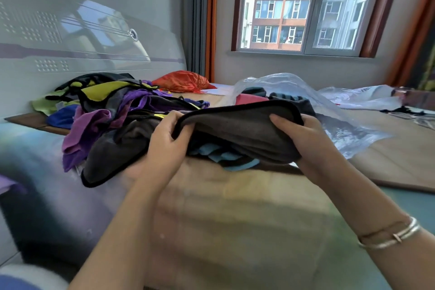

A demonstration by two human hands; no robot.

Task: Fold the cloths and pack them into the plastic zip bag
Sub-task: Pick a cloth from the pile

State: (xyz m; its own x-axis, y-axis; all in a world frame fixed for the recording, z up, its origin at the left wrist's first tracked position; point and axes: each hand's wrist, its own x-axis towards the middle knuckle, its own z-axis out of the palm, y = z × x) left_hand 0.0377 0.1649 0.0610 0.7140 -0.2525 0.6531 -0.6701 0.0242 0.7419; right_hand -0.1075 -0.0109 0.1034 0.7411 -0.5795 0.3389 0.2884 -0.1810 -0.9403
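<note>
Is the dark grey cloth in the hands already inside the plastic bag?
No, the dark grey cloth is held up by both hands in front of the plastic bag, outside it.

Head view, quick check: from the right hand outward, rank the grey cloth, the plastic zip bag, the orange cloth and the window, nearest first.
1. Grey cloth: gripped by the right hand at its right edge.
2. Plastic zip bag: just behind and right of that hand.
3. Orange cloth: far back, to the left, by the curtain.
4. Window: on the far wall, farthest.

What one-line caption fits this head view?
Both hands, left and right, fold a grey cloth before the plastic bag.
</note>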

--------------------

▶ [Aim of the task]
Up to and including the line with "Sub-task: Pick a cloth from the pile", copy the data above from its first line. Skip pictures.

▶ [Output of the task]
A demonstration by two human hands; no robot.

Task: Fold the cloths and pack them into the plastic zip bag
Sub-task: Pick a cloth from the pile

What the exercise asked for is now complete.